INSTRUCTIONS FOR THE TASK:
Repeat the entire listing exactly as written.

COLLECTED DATA:

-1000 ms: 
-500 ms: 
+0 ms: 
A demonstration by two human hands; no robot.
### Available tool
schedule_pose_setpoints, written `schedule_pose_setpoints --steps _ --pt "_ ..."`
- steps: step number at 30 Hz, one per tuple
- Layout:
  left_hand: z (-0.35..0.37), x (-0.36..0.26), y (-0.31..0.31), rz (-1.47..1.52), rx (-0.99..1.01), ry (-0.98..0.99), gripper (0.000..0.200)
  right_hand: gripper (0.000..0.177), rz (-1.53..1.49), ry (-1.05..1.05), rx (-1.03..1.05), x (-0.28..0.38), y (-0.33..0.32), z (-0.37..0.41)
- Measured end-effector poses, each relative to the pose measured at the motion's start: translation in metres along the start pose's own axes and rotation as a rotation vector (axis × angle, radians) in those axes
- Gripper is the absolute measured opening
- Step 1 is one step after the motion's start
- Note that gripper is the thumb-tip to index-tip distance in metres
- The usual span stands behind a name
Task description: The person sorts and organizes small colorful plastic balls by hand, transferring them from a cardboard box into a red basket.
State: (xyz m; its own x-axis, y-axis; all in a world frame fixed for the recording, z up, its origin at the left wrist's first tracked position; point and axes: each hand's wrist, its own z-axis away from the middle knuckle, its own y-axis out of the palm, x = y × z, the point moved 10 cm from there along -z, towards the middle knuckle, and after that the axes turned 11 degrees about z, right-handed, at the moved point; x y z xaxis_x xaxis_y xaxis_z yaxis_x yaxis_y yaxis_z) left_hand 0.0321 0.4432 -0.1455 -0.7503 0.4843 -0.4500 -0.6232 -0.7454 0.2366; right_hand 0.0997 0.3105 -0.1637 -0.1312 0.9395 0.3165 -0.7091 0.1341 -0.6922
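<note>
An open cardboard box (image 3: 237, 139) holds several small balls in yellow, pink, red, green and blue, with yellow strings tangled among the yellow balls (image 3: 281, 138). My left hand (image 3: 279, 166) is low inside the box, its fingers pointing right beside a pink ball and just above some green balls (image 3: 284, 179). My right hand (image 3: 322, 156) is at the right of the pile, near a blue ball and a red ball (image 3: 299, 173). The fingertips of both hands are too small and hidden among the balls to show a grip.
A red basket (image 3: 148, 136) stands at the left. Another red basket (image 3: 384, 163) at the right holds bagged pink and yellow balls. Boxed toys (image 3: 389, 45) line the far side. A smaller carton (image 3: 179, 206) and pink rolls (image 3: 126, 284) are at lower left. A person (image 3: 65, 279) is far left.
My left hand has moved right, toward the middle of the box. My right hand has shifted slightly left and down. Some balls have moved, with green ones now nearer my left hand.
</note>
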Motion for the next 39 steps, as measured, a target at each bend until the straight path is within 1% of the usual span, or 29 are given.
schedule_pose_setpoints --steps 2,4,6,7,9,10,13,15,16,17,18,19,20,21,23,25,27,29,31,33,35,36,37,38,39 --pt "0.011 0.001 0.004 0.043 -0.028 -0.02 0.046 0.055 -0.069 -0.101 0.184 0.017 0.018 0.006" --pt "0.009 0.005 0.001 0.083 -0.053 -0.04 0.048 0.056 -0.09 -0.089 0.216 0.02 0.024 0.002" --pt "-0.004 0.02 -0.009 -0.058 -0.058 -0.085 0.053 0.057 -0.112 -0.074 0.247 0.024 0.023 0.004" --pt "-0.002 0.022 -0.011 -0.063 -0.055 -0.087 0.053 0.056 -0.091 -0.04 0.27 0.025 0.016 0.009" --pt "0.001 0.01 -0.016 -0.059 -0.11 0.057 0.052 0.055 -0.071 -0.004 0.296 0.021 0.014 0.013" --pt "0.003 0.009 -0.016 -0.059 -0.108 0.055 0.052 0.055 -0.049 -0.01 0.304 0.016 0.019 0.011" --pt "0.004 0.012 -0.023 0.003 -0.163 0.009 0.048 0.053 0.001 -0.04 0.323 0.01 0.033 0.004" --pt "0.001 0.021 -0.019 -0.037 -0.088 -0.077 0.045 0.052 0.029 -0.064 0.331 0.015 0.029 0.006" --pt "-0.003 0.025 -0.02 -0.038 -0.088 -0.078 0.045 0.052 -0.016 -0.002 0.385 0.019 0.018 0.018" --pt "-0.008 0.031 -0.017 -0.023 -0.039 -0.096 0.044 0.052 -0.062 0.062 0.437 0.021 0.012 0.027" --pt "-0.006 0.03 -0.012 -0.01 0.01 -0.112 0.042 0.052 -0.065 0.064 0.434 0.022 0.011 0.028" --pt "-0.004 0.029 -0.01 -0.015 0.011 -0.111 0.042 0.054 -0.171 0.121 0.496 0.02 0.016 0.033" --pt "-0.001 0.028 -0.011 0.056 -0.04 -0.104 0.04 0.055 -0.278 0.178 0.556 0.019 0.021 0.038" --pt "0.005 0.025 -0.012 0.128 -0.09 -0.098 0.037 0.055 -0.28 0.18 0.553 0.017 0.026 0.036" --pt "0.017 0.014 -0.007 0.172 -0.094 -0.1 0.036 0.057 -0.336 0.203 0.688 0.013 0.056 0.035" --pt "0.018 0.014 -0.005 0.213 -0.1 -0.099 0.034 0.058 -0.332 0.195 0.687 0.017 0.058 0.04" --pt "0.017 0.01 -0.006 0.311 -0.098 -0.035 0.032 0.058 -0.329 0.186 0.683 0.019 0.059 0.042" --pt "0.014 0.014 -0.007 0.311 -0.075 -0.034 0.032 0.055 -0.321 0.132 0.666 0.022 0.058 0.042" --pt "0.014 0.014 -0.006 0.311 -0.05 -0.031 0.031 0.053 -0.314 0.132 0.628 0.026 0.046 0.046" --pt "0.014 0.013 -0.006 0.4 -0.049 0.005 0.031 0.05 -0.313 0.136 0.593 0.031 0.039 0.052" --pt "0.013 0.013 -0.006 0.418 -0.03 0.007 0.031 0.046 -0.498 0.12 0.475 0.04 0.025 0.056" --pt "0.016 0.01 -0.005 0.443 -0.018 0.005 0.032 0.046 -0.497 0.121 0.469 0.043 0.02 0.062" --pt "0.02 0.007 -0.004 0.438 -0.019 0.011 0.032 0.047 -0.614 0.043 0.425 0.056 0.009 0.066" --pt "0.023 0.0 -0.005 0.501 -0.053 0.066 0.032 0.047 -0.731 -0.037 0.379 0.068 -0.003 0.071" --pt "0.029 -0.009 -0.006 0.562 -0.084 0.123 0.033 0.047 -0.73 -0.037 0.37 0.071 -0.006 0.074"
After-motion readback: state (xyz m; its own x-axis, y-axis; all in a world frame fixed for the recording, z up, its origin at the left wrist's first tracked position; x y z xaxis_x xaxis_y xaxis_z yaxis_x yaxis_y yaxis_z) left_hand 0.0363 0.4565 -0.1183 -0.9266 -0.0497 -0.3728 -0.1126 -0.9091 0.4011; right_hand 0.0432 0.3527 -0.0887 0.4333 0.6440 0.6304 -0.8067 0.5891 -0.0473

COMPLETED TASK:
-1000 ms: 
-500 ms: 
+0 ms: 
A demonstration by two human hands; no robot.
### Available tool
schedule_pose_setpoints, written `schedule_pose_setpoints --steps _ --pt "_ ..."`
- steps: step number at 30 Hz, one per tuple
- Layout:
  left_hand: z (-0.35..0.37), x (-0.36..0.26), y (-0.31..0.31), rz (-1.47..1.52), rx (-0.99..1.01), ry (-0.98..0.99), gripper (0.000..0.200)
  right_hand: gripper (0.000..0.177), rz (-1.53..1.49), ry (-1.05..1.05), rx (-1.03..1.05), x (-0.28..0.38), y (-0.33..0.32), z (-0.37..0.41)
- Measured end-effector poses, each relative to the pose measured at the motion's start: translation in metres along the start pose's own axes and rotation as a rotation vector (axis × angle, radians) in those axes
- Gripper is the absolute measured opening
- Step 1 is one step after the motion's start
- Note that gripper is the thumb-tip to index-tip distance in metres
- The usual span stands behind a name
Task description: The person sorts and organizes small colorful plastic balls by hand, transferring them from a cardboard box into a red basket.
State: (xyz m; its own x-axis, y-axis; all in a world frame fixed for the recording, z up, its origin at the left wrist's first tracked position; point and axes: each hand's wrist, its own z-axis away from the middle knuckle, its own y-axis out of the palm, x = y × z, the point moved 10 cm from there along -z, towards the middle knuckle, and after that the axes turned 11 degrees about z, right-handed, at the moved point; x y z xaxis_x xaxis_y xaxis_z yaxis_x yaxis_y yaxis_z) left_hand 0.0321 0.4432 -0.1455 -0.7503 0.4843 -0.4500 -0.6232 -0.7454 0.2366; right_hand 0.0997 0.3105 -0.1637 -0.1312 0.9395 0.3165 -0.7091 0.1341 -0.6922
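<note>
An open cardboard box (image 3: 237, 139) holds several small balls in yellow, pink, red, green and blue, with yellow strings tangled among the yellow balls (image 3: 281, 138). My left hand (image 3: 279, 166) is low inside the box, its fingers pointing right beside a pink ball and just above some green balls (image 3: 284, 179). My right hand (image 3: 322, 156) is at the right of the pile, near a blue ball and a red ball (image 3: 299, 173). The fingertips of both hands are too small and hidden among the balls to show a grip.
A red basket (image 3: 148, 136) stands at the left. Another red basket (image 3: 384, 163) at the right holds bagged pink and yellow balls. Boxed toys (image 3: 389, 45) line the far side. A smaller carton (image 3: 179, 206) and pink rolls (image 3: 126, 284) are at lower left. A person (image 3: 65, 279) is far left.
My left hand has moved right, toward the middle of the box. My right hand has shifted slightly left and down. Some balls have moved, with green ones now nearer my left hand.
</note>
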Motion for the next 39 steps, as measured, a target at each bend until the straight path is within 1% of the usual span, or 29 are given.
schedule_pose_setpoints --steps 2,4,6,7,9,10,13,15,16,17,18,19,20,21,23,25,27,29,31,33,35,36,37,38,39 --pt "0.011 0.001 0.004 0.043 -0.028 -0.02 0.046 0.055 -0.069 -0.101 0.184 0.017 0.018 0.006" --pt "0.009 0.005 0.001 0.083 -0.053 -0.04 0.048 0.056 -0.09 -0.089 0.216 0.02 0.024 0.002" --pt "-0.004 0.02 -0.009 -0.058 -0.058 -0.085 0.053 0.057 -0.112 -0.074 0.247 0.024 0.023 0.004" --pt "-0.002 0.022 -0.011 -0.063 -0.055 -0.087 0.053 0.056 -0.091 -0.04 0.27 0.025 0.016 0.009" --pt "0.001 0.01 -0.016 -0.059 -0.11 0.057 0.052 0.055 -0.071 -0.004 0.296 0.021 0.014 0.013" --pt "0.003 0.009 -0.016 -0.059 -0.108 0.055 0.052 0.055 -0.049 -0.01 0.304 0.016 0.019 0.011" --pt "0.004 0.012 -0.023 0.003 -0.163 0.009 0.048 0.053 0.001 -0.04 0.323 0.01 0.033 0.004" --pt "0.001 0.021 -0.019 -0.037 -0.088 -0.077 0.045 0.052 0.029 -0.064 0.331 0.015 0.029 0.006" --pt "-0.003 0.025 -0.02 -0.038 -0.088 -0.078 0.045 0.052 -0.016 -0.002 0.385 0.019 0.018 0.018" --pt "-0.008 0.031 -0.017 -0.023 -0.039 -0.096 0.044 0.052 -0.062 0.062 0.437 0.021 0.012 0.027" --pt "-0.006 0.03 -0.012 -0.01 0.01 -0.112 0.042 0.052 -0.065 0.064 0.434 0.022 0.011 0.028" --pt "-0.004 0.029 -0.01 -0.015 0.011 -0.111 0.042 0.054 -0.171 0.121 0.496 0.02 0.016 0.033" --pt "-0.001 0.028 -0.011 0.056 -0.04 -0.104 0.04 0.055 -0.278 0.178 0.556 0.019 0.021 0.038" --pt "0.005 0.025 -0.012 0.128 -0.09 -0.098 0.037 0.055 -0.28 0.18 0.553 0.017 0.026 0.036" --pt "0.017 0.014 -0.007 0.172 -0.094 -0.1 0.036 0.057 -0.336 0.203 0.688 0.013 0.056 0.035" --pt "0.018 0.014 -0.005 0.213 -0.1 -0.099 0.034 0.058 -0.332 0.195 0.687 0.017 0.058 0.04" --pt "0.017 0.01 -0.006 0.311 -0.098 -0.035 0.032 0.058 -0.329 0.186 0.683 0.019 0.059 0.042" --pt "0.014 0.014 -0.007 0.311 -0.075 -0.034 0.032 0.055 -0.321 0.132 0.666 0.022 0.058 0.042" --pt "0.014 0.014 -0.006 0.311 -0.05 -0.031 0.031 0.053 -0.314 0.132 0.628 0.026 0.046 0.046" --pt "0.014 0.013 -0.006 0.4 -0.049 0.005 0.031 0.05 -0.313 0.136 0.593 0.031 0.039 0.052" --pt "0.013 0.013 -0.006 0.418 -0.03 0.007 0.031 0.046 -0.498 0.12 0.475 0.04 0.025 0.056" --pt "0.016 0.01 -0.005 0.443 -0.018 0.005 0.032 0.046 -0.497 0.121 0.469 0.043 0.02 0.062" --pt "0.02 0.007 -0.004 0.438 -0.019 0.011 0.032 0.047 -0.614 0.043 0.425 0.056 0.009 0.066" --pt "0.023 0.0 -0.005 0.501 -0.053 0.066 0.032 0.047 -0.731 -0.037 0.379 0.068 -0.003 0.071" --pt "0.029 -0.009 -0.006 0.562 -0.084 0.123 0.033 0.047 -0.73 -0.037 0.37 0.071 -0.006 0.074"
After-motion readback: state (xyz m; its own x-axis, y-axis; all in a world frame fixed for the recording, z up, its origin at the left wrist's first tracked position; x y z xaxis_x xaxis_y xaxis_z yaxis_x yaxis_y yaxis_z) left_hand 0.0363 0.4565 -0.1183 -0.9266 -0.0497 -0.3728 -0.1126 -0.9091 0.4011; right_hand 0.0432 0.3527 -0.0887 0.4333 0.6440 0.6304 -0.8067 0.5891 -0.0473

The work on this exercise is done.